* [YOUR GOAL] Every line below should be set down exactly as it appears.
::: STORED DATA :::
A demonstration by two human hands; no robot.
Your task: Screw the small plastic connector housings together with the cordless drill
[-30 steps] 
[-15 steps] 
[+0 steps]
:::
* [RESULT FOR THIS TASK]
A demonstration by two human hands; no robot.
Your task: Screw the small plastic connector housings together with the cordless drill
[-30 steps] 
[-15 steps] 
[+0 steps]

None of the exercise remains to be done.